К моменту моего появления на заводе о его «подвигах» ходили легенды. Однажды он, например, врезался, растопырив крылья, в лист с эпоксидной смолой, повешенный кем-то на прищепках поверх схемы, и сразу стал похож на лейбл фирмы «Монтана»: перья слиплись, крылья застыли в одном положении и никак не хотели складываться. Битый час его отмывали в туалете теплой водой и хозяйственным мылом, а потом он, нахохлившись, высовывал клюв из вафельного полотенца, в которое завернули его, чтобы высушить, и громко ругался на своем попугайском наречии. В тот раз он едва остался жив. Но это его нисколько не вразумило, и уже через месяц он уселся на край вытяжки на столе Майорова.
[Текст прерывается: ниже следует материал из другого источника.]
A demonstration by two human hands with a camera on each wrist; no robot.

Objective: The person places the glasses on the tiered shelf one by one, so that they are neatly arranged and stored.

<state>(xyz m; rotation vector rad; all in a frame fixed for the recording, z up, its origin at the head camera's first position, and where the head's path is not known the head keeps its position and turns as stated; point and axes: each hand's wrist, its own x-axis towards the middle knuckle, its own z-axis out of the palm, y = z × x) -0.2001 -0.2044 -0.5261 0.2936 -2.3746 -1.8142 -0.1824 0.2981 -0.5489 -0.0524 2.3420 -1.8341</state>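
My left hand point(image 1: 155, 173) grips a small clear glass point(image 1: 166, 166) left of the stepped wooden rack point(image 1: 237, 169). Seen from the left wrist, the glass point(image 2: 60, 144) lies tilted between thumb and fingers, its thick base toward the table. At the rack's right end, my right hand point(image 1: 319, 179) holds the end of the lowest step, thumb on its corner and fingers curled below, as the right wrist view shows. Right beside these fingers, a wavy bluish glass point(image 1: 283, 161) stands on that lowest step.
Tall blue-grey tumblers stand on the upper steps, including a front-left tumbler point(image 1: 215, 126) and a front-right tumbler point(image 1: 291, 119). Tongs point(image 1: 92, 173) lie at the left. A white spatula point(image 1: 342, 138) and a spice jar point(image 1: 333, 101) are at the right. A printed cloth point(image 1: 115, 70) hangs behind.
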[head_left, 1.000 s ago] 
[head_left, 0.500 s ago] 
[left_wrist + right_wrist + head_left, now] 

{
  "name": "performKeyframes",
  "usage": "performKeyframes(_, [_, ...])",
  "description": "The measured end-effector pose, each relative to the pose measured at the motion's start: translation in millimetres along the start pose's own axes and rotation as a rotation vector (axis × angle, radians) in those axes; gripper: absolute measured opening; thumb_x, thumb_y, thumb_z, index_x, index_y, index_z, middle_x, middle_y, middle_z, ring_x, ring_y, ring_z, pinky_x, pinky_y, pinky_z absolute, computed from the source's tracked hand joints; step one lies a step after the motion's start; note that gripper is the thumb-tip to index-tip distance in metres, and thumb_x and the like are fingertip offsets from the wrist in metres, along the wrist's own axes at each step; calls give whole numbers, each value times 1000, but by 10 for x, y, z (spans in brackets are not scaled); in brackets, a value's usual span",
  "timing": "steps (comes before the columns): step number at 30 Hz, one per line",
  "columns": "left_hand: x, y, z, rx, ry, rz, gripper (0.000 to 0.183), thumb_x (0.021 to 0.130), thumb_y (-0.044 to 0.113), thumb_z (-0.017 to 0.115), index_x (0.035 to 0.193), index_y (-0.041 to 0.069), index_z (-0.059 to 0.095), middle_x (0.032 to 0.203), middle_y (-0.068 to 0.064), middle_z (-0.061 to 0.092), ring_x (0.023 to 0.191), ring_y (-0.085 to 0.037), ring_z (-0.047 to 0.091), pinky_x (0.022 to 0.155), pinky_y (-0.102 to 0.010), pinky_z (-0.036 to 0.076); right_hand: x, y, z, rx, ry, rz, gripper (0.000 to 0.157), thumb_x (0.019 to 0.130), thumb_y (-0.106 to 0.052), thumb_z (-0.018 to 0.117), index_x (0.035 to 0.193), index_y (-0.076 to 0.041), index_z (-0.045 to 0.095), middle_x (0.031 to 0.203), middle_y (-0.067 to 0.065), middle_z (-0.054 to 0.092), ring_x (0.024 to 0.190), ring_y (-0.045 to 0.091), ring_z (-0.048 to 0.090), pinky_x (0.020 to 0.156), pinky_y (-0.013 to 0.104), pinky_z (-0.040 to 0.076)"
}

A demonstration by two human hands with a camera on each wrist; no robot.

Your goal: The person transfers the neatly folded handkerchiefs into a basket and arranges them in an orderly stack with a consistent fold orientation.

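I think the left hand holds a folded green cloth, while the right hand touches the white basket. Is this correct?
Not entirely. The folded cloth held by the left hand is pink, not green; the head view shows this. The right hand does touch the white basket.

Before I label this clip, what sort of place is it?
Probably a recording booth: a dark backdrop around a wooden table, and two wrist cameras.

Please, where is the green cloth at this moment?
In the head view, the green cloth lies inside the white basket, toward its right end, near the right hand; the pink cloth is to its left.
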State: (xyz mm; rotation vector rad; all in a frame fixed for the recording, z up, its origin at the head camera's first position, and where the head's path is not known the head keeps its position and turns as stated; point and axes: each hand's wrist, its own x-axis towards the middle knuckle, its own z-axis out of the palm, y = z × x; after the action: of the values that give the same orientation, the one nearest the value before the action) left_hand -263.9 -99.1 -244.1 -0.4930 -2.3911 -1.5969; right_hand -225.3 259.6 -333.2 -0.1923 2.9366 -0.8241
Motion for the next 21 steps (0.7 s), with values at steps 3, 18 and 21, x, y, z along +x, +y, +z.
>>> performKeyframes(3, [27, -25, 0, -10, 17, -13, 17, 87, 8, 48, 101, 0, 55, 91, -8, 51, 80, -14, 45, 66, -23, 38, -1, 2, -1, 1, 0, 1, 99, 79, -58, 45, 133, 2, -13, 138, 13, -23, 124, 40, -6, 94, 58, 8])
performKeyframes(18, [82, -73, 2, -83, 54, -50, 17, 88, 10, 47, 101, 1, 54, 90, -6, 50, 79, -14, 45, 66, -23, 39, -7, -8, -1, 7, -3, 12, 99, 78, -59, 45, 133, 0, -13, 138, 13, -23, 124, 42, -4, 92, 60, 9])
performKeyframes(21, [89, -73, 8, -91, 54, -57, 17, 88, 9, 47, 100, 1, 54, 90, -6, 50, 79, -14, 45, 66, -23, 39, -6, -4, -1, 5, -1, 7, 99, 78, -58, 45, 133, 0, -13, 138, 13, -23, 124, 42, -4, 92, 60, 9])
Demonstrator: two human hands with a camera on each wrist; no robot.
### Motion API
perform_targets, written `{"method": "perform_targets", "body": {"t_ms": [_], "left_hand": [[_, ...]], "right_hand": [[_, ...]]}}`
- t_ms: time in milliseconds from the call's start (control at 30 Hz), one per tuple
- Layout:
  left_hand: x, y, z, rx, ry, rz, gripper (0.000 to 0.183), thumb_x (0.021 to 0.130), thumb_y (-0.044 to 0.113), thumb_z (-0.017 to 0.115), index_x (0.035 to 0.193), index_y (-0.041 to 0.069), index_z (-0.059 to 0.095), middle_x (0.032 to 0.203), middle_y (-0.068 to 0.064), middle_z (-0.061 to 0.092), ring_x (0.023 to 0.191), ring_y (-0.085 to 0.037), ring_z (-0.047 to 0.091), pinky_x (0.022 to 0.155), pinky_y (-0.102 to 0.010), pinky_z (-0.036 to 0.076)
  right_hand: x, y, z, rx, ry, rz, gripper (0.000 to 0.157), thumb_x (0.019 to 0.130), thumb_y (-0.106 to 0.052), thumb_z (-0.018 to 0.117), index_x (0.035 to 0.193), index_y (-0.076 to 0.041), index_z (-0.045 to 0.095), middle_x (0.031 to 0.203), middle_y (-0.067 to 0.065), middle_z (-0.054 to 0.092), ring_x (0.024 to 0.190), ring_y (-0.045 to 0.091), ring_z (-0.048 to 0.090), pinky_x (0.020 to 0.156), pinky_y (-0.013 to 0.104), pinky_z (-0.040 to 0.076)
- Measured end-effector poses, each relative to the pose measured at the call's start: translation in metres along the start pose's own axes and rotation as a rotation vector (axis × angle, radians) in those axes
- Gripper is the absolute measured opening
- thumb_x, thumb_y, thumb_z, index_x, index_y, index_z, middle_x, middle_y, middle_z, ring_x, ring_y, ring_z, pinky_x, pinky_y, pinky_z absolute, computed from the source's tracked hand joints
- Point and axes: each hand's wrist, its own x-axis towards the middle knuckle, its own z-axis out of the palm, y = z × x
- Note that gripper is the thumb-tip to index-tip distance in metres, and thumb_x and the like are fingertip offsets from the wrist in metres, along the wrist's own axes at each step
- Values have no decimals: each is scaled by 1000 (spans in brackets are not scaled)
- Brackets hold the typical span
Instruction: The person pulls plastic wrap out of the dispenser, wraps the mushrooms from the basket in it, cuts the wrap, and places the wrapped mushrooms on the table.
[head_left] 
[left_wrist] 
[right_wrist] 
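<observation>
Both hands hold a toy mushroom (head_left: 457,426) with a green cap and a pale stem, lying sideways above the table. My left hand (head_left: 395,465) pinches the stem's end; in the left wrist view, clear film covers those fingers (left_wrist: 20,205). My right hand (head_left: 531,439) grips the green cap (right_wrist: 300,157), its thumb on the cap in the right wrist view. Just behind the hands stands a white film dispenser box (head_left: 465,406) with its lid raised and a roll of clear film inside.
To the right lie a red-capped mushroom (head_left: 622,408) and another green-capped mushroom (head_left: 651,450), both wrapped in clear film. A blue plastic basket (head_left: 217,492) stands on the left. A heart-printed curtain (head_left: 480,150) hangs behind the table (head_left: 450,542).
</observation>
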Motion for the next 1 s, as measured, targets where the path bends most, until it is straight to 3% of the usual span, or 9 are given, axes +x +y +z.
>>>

Тяга была сильная, и его засосало в раструб по самый хвост. За этот хвост его и вытаскивали обратно, и поэтому он был заметно короче, чем хвосты других, нормальных волнистых попугаев.
Столовался Челленджер у всех по очереди: во время обеда парил между рядов, присаживаясь на краешек каждой банки и пробуя на вкус ее содержимое. Он ел и тесто от пельменей, и макароны с сыром, но за гречневую кашу готов был продать душу дьяволу. Помню, как-то раз прилетел ко мне, сел на круглый стеклянный ободок, сунул голову внутрь и начал быстро-быстро выклевывать гречневые зернышки. Но, от жадности, должно быть, потерял равновесие, сорвался и полетел в банку вниз головой. Его пришлось снова извлекать и мыть, и он снова шумно выражал протест. Потом, если мне доводилось принести с собой гречку, я выкладывала ему пару ложек на перевернутую крышечку во избежание несчастных случаев.
Челленджер сразу обозлился на Славу за что-то, известное только ему одному. Стоило только Славе появиться в дверях, как это непоседливое желто-зеленое существо, этот «золотой петушок» взвивался над Славиной головой и все норовил клюнуть в темя. Слава смешно отмахивался, но бравый попугай не сдавался и продолжал атаки.
Слава добирался наконец до моего стола и садился на край в опасной близости от подставки с паяльником, каждый раз рискуя прожечь себе брюки. Челленджер, считавший эту территорию исконно своей, поскольку на шкафу рядом стояла клетка, в которой его запирали по вечерам, еще на некоторое время с угрожающим криком зависал над Славой, подобный игрушечному вертолету, а потом успокаивался, усаживался на плечо и старался побольнее ухватиться клювом за тонкую мочку уха. Это не удавалось ему почти никогда, так как Слава обладал живейшей мимикой и поворот его стриженой головы был всегда стремителен и непредсказуем.